Deep Learning for Biomedical Image Reconstruction

Jong Chul Ye, Ph.D. – KAIST Endowed Chair Professor; Professor of Dept. of Bio and Brain Engineering; Korea Advanced Inst. of Science & Technology (KAIST), Daejeon, Republic of Korea

Recently, deep learning approaches have achieved significant performance improvement over existing iterative reconstruction techniques in various biomedical image reconstruction problems. However, it is still unclear to the imaging community why these deep-learning architectures work for specific inverse issues. This tutorial will first discuss the latest state-of-the-art deep-learning image reconstruction algorithms for various imaging modalities such as X-ray CT, MRI, optical imaging, PET, ultrasound, and more. Subsequently, we also introduce recent theoretical results from signal processing community that combines deep learning approaches with the classical signal processing approach, such as compressed sensing, low-rank matrix completion, wavelets, non-local algorithms, etc.

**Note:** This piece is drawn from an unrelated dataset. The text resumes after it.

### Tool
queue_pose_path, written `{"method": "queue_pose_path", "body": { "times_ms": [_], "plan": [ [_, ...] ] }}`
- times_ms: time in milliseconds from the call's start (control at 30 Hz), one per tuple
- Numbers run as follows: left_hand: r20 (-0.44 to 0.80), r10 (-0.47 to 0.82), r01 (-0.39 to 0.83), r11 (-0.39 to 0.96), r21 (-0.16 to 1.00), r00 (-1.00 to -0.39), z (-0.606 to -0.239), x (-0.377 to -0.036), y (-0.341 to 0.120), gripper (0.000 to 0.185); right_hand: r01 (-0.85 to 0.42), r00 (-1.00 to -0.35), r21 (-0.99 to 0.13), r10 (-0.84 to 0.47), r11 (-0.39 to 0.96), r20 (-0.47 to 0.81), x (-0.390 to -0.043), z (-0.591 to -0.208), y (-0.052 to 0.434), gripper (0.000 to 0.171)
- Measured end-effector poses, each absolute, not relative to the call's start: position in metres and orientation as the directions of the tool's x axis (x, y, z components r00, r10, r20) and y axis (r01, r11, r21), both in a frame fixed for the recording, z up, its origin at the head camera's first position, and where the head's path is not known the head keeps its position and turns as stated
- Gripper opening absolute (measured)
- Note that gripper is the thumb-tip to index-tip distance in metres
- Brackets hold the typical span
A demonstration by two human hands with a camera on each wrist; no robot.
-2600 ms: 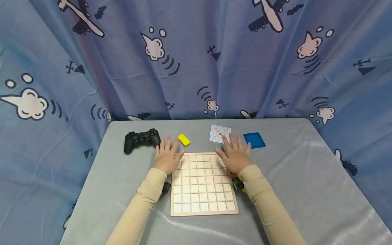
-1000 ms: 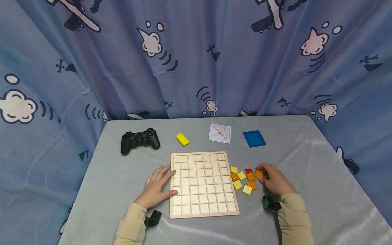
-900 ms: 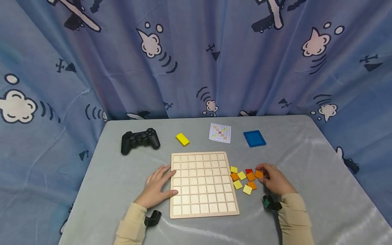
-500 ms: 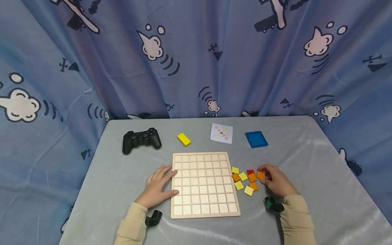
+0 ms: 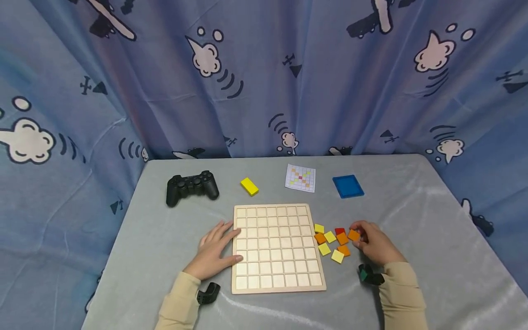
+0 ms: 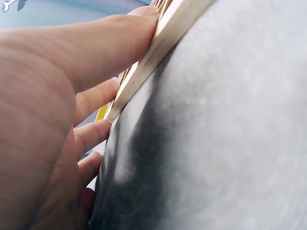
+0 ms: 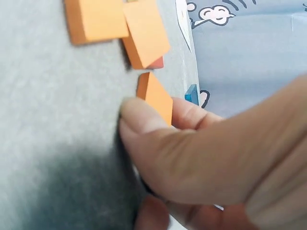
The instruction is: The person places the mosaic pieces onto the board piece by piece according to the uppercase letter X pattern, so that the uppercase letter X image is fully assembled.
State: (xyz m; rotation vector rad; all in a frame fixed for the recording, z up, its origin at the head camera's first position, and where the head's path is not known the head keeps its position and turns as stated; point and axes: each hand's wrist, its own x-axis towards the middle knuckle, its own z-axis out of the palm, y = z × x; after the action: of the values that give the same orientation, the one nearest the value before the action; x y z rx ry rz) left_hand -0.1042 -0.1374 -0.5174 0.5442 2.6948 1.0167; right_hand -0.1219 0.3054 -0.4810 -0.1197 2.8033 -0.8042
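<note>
A pale wooden grid board [image 5: 277, 247] lies flat on the grey table [image 5: 144, 238]. My left hand [image 5: 214, 250] rests flat with straight fingers [image 6: 105, 45] against the board's left edge [image 6: 158, 43]. Right of the board lie several loose square tiles [image 5: 330, 240], yellow, orange and one red. My right hand [image 5: 373, 245] pinches an orange tile [image 5: 353, 235] at the right end of that cluster; the right wrist view shows the orange tile [image 7: 154, 96] held between thumb and fingers [image 7: 144, 120], tilted up on edge on the table.
At the back of the table lie a black game controller [image 5: 191, 186], a yellow block [image 5: 249, 186], a pattern card [image 5: 300, 178] and a blue square lid [image 5: 348, 186]. A blue printed curtain [image 5: 264, 78] hangs round the table on all sides.
Both hands left the board's far edge: the left now lies against its left side, and the right went to the tiles and took an orange one. Over the last second they hardly move.
</note>
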Motion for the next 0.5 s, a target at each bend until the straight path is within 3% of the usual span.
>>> {"method": "queue_pose_path", "body": {
  "times_ms": [500],
  "plan": [
    [-0.063, 0.406, 0.261, 0.691, 0.674, -0.912, -0.5180, -0.1040, -0.1375, 0.070, -0.019, -0.984, -0.486, -0.103, 0.874, -0.147, -0.1210, -0.4831, 0.3044, 0.028]
  ]
}}
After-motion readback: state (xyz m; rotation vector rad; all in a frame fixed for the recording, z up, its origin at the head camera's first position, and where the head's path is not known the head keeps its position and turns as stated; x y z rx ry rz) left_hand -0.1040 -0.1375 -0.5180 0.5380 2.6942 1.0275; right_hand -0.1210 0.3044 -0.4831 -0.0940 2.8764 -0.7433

In particular, we will show that deep learning approach is a natural extension of compressed sensing theory.

Breaking the Boundaries of Conventional Ultrasonography: Ultrasound Elastography and Photoacoustic Imaging for Characterization of Tissue Biomechanics, Function, and Molecular Compositions  

Abbas Samani – Department of Electrical and Computer Engineering, Biomedical Engineering Program, Department of Medical Biophysics, Robarts Research Institute, Western University, London, Ontario Canada
Hassan Rivaz – Department of Electrical and Computer Engineering, PERFORM Centre and Faculty of Engineering and Computer Science Concordia University, Montreal, Quebec, Canada
Mohammad Mehrmohammadi – Department of Biomedical/Electrical and Computer Engineering Wayne State University, Barbara Ann Karmanos Cancer Institute, Detroit, USA

Elastography involves imaging the biomechanical properties of tissue. It is of significant interest in many disease (e.g. cancer) diagnosis applications and in guidance/monitoring of surgical operations. Elastography has evolved into several different techniques, but it can be broadly grouped into harmonic and quasi-static elastography. Harmonic elastography techniques include inducing shear or compressional waves in the tissue through external mechanical actuation. This is followed by imaging the induced waves before the tissue biomechanical properties are reconstructed and visualized. Quasi-static elastography involves inducing very low frequency deformation in the tissue using ultrasound probe or specialized mechanical actuation systems. Data characterizing tissue deformation are acquired using ultrasound imaging or magnetic resonance imaging (MRI) techniques in conjunction with signal processing. In general, this data is processed within an inverse problem algorithm before the tissue elasticity modulus (e.g. Young’s modulus or shear modulus) is reconstructed and visualized. The tutorial will involve presenting various image reconstruction algorithms, including Helmholtz inversion, strain imaging and full inversion based reconstruction techniques.

Central to all elastography methods is estimation of tissue motion from an imaging modality such as ultrasound. Motion data acquisition aiming at elastography applications is an active field of research. In general, such data acquisition is more difficult in ultrasound imaging due to several sources of signal decorrelation. Window-based techniques calculate motion for small windows (also known as kernels) of the raw ultrasound data (i.e. RF data), and can be categorized into amplitude- and phased-based. Amplitude-based methods maximize cross correlation or normalized cross correlation, whereas phase-based methods find the zero- crossing of the phase of the cross correlation. An alternative approach to correlation-based methods is minimization of a regularized cost function. These methods exploit a priori information pertaining to smoothness of tissue deformation, and therefore are robust to signal decorrelation. A disadvantage of these methods is their computational complexity, and as such, are not readily suitable for real-time implementation. In this part of the tutorial, state-of-the-art elastography techniques will be reviewed, and live demos on tissue displacement estimation and elastography image reconstruction will be presented.